Page:Lamartine - Œuvres complètes de Lamartine, tome 1.djvu/405

Cette page a été validée par deux contributeurs.
403
POÉTIQUES.


Dieu ! laisse-moi cueillir cette palme féconde,
Et dans mon sein ravi l’emporter pour toujours,
Ainsi que le torrent emporte dans son onde
Les roses de Sarons qui parfument son cours !

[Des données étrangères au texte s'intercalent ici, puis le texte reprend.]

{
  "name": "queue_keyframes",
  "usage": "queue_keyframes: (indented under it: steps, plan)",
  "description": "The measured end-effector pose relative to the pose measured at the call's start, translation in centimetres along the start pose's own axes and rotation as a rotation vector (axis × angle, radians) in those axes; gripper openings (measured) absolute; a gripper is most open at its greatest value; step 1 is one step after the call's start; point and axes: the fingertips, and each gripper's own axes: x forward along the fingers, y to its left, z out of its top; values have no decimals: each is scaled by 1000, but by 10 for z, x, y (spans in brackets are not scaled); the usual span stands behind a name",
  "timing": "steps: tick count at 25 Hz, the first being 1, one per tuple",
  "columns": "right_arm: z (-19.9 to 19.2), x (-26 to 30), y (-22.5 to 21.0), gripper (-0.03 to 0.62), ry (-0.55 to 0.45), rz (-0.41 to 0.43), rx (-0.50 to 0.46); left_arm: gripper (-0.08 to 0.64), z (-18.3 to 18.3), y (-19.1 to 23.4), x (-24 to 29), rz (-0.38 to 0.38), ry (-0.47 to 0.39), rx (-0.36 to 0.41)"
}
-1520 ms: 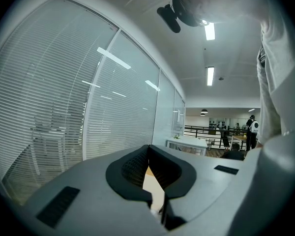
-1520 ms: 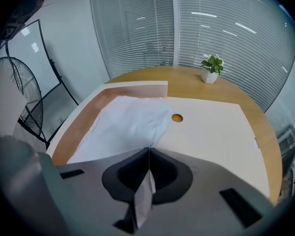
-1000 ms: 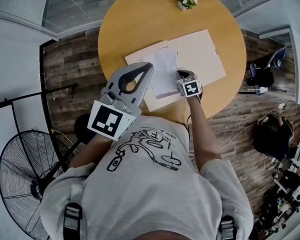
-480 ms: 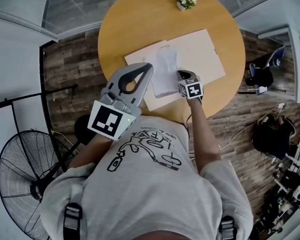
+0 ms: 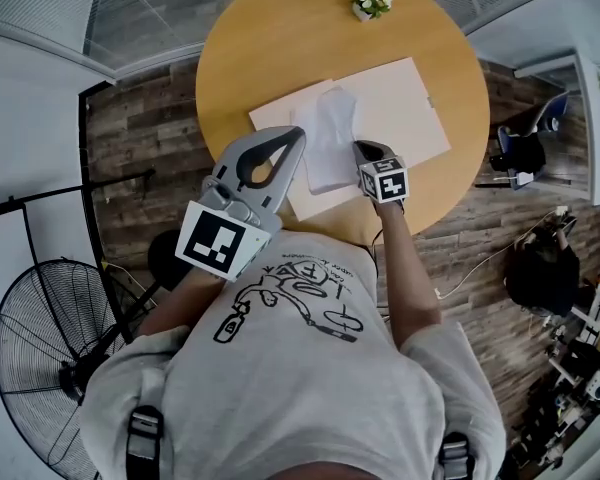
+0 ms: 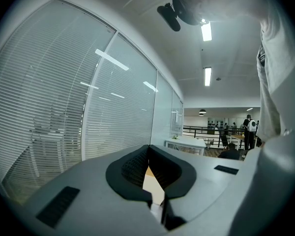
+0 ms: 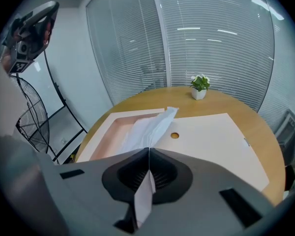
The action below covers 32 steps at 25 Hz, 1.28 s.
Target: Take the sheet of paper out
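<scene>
A white sheet of paper (image 5: 330, 143) rises crumpled from an open pale folder (image 5: 400, 108) on the round wooden table (image 5: 270, 48). My right gripper (image 5: 359, 148) is shut on the sheet's near edge and holds it above the folder. In the right gripper view the paper (image 7: 147, 127) runs from the closed jaws down to the folder's pinkish left half (image 7: 108, 132). My left gripper (image 5: 300, 130) hangs raised at the table's near-left edge, level, apart from the paper. Its jaws (image 6: 148, 147) meet at the tips with nothing between them.
A small potted plant (image 5: 372, 0) stands at the table's far side. A floor fan (image 5: 40, 338) and a black stand are on the wooden floor to the left. Glass walls with blinds (image 7: 211, 43) lie beyond the table. Chairs and bags sit on the right.
My right gripper has risen slightly with the paper, and the sheet's far end stands a little higher over the folder. The left gripper has stayed put.
</scene>
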Motion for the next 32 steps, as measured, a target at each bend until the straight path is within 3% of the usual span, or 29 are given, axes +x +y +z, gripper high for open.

Quand pourrai-je la voir sur l’enfant qui repose
S’incliner doucement dans le calme des nuits ?
Quand verrai-je ses fils, de leurs lèvres de rose,
Se suspendre à son sein comme l’abeille aux lis ?

À l’ombre du figuier, près du courant de l’onde,
Loin de l’œil de l’envie et des pas du pervers,
Je bâtirai pour eux un nid parmi le monde,
Comme sur un écueil l’hirondelle des mers.

Là, sans les abreuver à ces sources amères
Où l’humaine sagesse a mêlé son poison,
De ma bouche, fidèle aux leçons de mes pères,
Pour unique sagesse ils apprendront ton nom.

Là, je leur laisserai le modeste héritage
Qu’aux petits des oiseaux Dieu donne à leur réveil,
L’eau pure du torrent, un nid sous le feuillage,
Les fruits tombés de l’arbre, et ma place au soleil.

Alors, le front chargé de guirlandes fanées,
Tel qu’un vieil olivier parmi ses rejetons,
Je verrai de mes fils les brillantes années
Cacher mon tronc flétri sous leurs jeunes festons.

Alors j’entonnerai l’hymne de ma vieillesse,
Et, convive enivré des vins de ta bonté,
Je passerai la coupe aux mains de la jeunesse,
Et je m’endormirai dans ma félicité.